Each month, we ask a member of the Vanderbilt Divinity School faculty to recommend a book they are currently reading. Our November recommendation is offered by Mark Miller-McLemore, Dean of the Disciples Divinity House and Associate Professor of the Practice of Ministry.
In some congregations, the Supreme Court’s decision on same sex marriage equality made no difference at all. But in many others, despite what their denominations might have said, the decision last summer forced conversations that have been difficult, threatening, and avoided. Host and perform same-sex marriages, or not?
How can pastors lead in the face of deep divisions, when people try to subvert hard conversations and tough decisions out of fear of splits or threats of people leaving; when congregations’ faithfulness and thriving might seem to be at odds—and, honestly, pastors’ livelihoods might be at stake?
I’m teaching a class called “Prophetic Ministry in Mainline Churches.” My friend and colleague Don Beisswenger asks, tongue in cheek, “Is that possible?” I hope it is. This week we’ve just finished reading Ronald Heifetz’s 1994 classic, Leadership without Easy Answers (Belknap/Harvard University Press). “This is an argument about the strategies of leadership most suitable to a democratic society… and for other institutions that need to inspire intense commitment of members … rather than mere compliance.” (8) Sounds like church to me.
Heifetz draws out the concept of “adaptive challenges.” Like most helpful interpretive concepts, it’s deceptively simple and often misused.
A technical challenge is one someone knows how to manage.
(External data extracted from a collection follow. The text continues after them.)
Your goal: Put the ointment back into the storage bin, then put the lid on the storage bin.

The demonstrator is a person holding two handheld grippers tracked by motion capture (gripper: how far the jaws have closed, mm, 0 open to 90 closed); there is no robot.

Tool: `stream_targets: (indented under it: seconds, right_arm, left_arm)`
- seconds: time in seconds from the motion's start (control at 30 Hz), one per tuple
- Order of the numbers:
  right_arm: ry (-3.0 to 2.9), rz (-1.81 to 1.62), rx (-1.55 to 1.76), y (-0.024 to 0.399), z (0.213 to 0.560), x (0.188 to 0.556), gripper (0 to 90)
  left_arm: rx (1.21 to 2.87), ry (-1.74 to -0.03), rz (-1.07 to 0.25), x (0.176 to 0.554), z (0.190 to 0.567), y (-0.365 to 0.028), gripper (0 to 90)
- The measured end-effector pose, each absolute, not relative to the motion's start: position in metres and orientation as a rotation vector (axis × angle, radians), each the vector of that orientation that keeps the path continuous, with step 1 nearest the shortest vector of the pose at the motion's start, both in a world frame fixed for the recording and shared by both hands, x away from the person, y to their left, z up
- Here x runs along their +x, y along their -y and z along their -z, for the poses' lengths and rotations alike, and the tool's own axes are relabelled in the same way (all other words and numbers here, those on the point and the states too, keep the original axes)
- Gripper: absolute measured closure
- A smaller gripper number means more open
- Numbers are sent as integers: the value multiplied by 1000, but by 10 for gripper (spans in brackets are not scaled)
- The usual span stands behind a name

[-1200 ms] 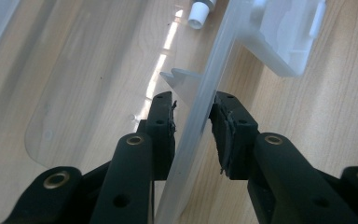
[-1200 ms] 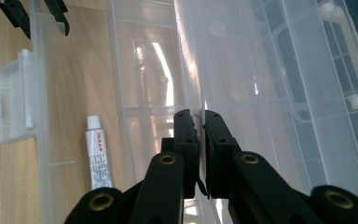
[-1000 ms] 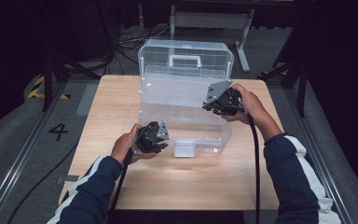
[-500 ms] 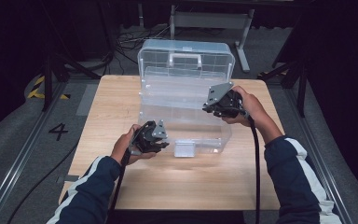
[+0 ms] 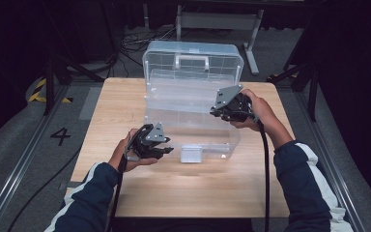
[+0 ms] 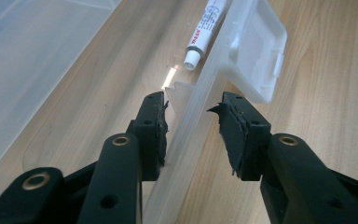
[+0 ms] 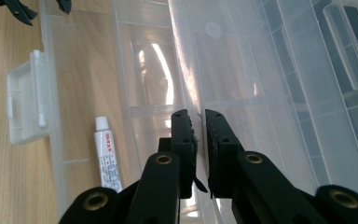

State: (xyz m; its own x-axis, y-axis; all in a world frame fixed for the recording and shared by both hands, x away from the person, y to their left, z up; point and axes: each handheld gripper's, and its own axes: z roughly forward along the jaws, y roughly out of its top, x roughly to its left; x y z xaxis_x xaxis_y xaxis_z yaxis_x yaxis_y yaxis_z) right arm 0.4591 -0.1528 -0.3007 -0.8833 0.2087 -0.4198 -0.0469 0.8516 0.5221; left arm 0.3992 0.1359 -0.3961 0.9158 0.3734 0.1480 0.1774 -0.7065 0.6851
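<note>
Take care with the clear box (image 5: 193, 104) in the middle of the wooden table (image 5: 125, 96), lid (image 5: 193, 55) standing up at the back, small white tube (image 6: 204, 32) lying on the box floor just behind the front wall (image 6: 186, 154). See the left gripper (image 6: 191, 105) astride that front wall, right beside the white latch (image 6: 256, 56): jaws just now opening wider, one pad close against the plastic, the other off it, so loose, no real hold there. See the right gripper (image 7: 198, 116) farther back, clenched tight on a thin inner wall (image 7: 182, 60) of the box. Now think of the bad things. Could tip or slide the whole box with a pull from the right side alone, with nothing to hold the front down. Could send the tube rolling about, or bump it against the wall. Could bend or crack the thin inner wall with too hard a squeeze or a twist of the wrist. Could catch the latch with a left jaw on the way out and jerk the box toward the table edge. Could also shake the lid loose and drop it right onto the right gripper. Best to lift the left one straight up and clear, and to move the right one slowly, with no twisting.
</note>
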Motion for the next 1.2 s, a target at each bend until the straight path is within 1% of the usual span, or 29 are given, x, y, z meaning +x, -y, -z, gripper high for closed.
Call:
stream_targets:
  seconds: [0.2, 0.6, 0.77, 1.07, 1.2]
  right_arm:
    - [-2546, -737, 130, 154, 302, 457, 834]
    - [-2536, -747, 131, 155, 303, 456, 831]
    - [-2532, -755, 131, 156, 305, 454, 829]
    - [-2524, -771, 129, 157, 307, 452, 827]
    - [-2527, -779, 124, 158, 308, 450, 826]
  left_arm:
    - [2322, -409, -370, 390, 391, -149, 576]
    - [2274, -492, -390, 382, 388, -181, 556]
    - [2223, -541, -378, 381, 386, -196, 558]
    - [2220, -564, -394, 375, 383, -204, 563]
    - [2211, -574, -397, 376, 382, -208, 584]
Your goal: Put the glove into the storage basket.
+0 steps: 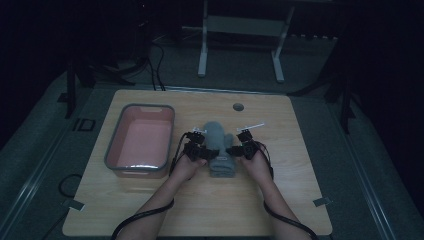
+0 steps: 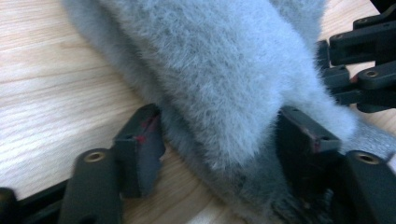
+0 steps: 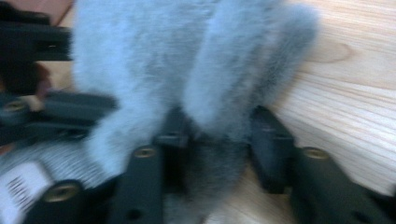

We live in a world that values the quick fix and rewards mastery (think: grades, degrees), in which we like to believe that there are answers to everything. So people assume (and leaders often fall for it, too) that if we simply apply a little charismatic leadership mojo or the right programmatic fix, everything will be all right. You can almost hear Donald Trump: “I know how to make America great again.” But in an adaptive challenge, it doesn’t work.
An adaptive challenge is one we don’t know how to address. We don’t even know the right questions to ask. Adaptive challenges are hard to identify. They involve conflicts between internal values important to a community, or between long-held values and a new reality. There must be change; something must be done. And something will need to be left behind in order to move ahead. People must give up something dear in order to retain something else even dearer—and they’d rather not. Disequilibrium begets loss and resistance. Again, sounds like church.
Instead of avoiding or reaching for an off-the-shelf response, effective adaptive leaders keep asking “What’s really going on here?” Instead of trying to bluff or perform their way through, they risk their authority and acknowledge that they don’t have the answers or know how to get people where they need to go—because it’s not just their problem, it belongs to the whole community. Using the idea of the “holding environment,” Heifetz shows how effective leaders refuse to downplay the challenge or mask its complexity or do the work that the community needs to do for itself in facing the differences within. Instead they also help the community use its gifts, find positive ways to stay focused on the challenge at hand, and “play fair” with one another in the face of distress and conflict. They protect voices from the edge, where creative new responses often emerge. They work to keep the community from escapist distractions while not becoming overwhelmed with too much challenge at too fast a pace. Heifetz uses the metaphor of temperature with a pressure cooker: too little temperature and nothing happens; too much, and it explodes.
He draws out engaging cases to show leaders in action, including the dance between Lyndon Johnson and Martin Luther King, Jr., over Selma and the passage of the Voting Rights Act of 1965. It’s a good read.
But more, this book offers helpful ways to think about living in and leading communities that are deeply divided over something important. Moving forward has a cost; which is the best cost for this particular community to incur now and in the future, and why? How can we help lead communities where we discern they best need to go? Especially in churches, Heifetz offers “a practical philosophy of leadership—an orienting set of questions and options for confronting the hardest of problems without getting killed, badly wounded, or pushed aside.” (9)
Many leadership and ministry books are trendy, trivial, or time-limited. Not this. If you haven’t read it and you care about helping communities and organizations face into tough choices faithfully, boldly, lovingly, wisely, and well, read this book.